Même les daims commencent à se faire rares. Les braconniers forcent les Jarawas à chasser pour leur compte, une quinzaine de bêtes à la fois. La viande sauvage est revendue sur les marchés locaux. Rien de tout cela ne serait possible sans la complicité des gardes forestiers de l’AAJVS, l’organisation gouvernementale en charge de la protection des Jarawas.
« Les braconniers nous donnent du tabac et ils veulent nous apprendre à chiquer. Ce n’est pas bon pour nous. Ils nous donnent de l’alcool. On n’en veut pas non plus. Mais ils essayent quand même de nous faire boire. On n’en veut pas, c’est mauvais. Mais ils essayent de nous influencer. C’est comme ça dans votre monde. »
L’alcool a commencé à faire des ravages dans la communauté des Jarawas. En quelques années, un autre peuple afro-asiatique des Andamans, les Onges, a quasiment disparu. Après avoir été assimilés de force par l’état indien, certains d’entre eux ont été empoisonnés par de l’alcool frelaté que des braconniers leur avaient donné.
C’est la chronique d’une disparition annoncée, d’une assimilation forcée. Les Jarawas, affamés, n’auront bientôt plus d’autre choix que de sortir de leur territoire pour mendier de la nourriture le long de la route.
Pourtant dans sa charte, l’AAJVS, l’agence indienne en charge de la préservation des Jarawas, a écrit que sa mission est de « « satisfaire à son obligation et sa responsabilité de conserver l’écologie et l’environnement de la réserve constituée par le territoire tribal et de renforcer le soutien aux indigènes adivasi (les Afro-asiatiques) afin de leur permettre de continuer de vivre tel qu’ils l’entendent et de préserver ainsi un patrimoine unique pour l’Inde et pour le monde. »

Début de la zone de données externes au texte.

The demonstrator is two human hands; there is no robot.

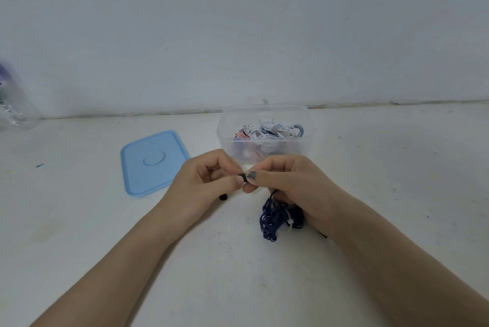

Les journalistes tirent la sonnette d’alarme. New Delhi a récemment décidé de faire de la capitale des Andamans, Port Blair, le plus grand port sur l’océan indien. Le gouvernement nationaliste de Narendra Modi veut booster le potentiel touristique de ces îles devenues l’équivalent des Seychelles ou des Maldives auprès de la nouvelle classe moyenne indienne. Il est devenu urgent de se poser la question de la survie du plus ancien peuple d’Asie.
Alexandre Dereims et Claire Beilvert ont lancé une pétition en ligne pour forcer le gouvernement indien a faire respecter l’ordonnance de la cour suprême indienne de 2013 de fermer l’Andaman Truck Road. Ils demandent également à ce que le territoire des Jarawas soit sanctuarisé et que l’AAJVS communique régulièrement sur le situation des Jarawas.